As of August 31, 2025, it was anticipated that approximately $115 million of net losses, net of tax, currently recorded in Accumulated other comprehensive loss will be reclassified into Cost of services within the next 12 months.

Accenture's interest rate risk associated with its borrowing and investing activities as of August 31, 2025, is not considered material in relation to its consolidated financial position, results of operations, or cash flows. The company has not used derivative financial instruments to alter the interest rate characteristics of its investment holdings or debt instruments.

Moreover, the Form 10-K highlights that Accenture's non-marketable equity securities are subject to a wide variety of market-related risks that could substantially reduce or increase the fair value of its investments.
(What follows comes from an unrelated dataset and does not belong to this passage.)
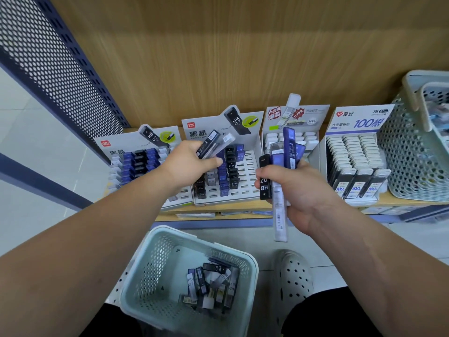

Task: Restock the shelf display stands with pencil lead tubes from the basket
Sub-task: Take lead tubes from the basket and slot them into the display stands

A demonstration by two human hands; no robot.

The company's non-marketable equity securities are investments in privately held companies, often in start-up or development stages, and evaluations are based on information not subject to the same disclosure regulations as publicly traded companies.

These specific facts and figures from Accenture's 10-K provide a detailed understanding of the company's financial condition, operations, and risk management strategies. The market has reacted to these announcements by moving the company's shares -0.37% to a price of $252.04. For the full picture, make sure to review Accenture's 10-K report.

The above analysis is intended for educational purposes only and was performed on the basis of publicly available data. It is not to be construed as a recommendation to buy or sell any security. Any buy, sell, or other recommendations mentioned in the article are direct quotations of consensus recommendations from the analysts covering the stock, and do not represent the opinions of Market Inference or its writers. Past performance, accounting data, and inferences about market position and corporate valuation are not reliable indicators of future price movements. Market Inference does not provide financial advice. Investors should conduct their own review and analysis of any company of interest before making an investment decision.